6-Vous entretenez un blog dans lequel vous servez au public une analyse scientifique assez particulière de l’actualité internationale avec de promptes réactions et même de l’interaction. Quelle est pour vous l’opportunité et même la nécessité de ce blog (ayiluc.over-blog.org) ?

 

Pr AYISSI Lucien

 

J’ai créé ce blog en 2006 pour résoudre un problème, celui de pouvoir opiner et juger librement sur ce qui se passe dans le monde, de manière à susciter, par rapport à mes prises de position, les réactions d’autres penseurs. C’est un espace réflexif que j’exploite pour faire de brèves et rapides analyses sur le cours du monde.

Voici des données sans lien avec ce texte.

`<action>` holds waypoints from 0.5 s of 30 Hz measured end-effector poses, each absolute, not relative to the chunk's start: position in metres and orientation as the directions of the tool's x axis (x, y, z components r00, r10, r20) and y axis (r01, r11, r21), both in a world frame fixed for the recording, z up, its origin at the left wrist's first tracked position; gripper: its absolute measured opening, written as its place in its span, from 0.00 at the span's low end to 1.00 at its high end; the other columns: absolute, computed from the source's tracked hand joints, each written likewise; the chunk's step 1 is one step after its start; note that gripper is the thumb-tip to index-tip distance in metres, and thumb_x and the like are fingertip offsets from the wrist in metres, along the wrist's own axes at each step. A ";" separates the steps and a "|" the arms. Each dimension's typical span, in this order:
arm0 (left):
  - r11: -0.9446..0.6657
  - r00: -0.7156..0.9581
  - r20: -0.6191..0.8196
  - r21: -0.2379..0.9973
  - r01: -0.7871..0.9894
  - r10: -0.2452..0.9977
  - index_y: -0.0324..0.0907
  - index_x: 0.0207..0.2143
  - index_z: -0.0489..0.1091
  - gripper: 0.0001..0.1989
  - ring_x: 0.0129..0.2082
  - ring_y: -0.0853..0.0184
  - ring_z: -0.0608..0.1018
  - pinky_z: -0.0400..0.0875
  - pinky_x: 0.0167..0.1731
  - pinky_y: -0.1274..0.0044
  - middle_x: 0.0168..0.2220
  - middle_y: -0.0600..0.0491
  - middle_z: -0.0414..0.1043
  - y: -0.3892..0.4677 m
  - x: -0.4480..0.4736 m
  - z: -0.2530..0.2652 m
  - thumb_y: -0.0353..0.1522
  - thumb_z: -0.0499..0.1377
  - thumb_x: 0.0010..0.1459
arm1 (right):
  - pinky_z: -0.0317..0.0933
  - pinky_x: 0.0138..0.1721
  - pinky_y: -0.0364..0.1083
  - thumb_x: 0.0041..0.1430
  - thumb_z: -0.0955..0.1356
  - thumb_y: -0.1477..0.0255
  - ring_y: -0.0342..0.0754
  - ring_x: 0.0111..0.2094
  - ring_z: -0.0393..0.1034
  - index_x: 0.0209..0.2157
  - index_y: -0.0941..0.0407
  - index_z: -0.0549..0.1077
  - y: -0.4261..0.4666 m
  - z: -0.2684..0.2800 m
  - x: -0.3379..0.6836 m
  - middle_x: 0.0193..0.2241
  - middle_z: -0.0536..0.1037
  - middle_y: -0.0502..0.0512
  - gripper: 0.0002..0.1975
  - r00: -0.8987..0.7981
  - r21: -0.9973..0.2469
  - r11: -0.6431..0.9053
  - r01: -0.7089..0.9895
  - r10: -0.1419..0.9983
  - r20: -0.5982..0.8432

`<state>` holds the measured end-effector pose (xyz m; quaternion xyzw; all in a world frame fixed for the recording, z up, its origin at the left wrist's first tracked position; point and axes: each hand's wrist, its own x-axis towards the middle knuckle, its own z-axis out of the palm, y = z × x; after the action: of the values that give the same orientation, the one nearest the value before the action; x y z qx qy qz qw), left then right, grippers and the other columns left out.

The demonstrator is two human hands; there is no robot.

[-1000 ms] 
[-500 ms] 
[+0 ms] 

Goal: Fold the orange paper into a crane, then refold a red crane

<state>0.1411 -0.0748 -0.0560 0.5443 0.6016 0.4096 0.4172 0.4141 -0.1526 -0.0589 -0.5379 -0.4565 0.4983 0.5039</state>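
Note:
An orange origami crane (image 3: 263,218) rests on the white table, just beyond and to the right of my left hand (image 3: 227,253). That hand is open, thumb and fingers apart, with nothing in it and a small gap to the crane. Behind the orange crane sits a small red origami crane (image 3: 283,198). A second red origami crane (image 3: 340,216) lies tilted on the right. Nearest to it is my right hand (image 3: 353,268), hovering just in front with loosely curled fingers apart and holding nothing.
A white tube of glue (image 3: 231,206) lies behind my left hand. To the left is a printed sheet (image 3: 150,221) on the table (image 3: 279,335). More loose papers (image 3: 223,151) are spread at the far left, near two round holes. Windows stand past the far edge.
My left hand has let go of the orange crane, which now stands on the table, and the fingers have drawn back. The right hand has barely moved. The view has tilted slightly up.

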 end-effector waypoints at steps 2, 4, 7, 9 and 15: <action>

Persuadé que nous sommes tous les autochtones d’un monde dont certains ont tort de se proclamer, sans aucun titre de propriété, maîtres et possesseurs, je n’ai pas le sentiment de m’ingérer dans les affaires d’autrui quand je poste dans mon blog, des réflexions sur le cours de la politique européenne ou américaine, sur la guerre en Irak ou en Afghanistan, sur la Palestine que je considère comme la forme politique métaphorisée des États africains, sur les mœurs de Silvio Berlusconi ou de Dominique Strauss Kahn, sur la logique de l’injonction et de l’imposition à laquelle recourent les puissances atomiques pour déstabiliser les États afin de piller leurs ressources, etc.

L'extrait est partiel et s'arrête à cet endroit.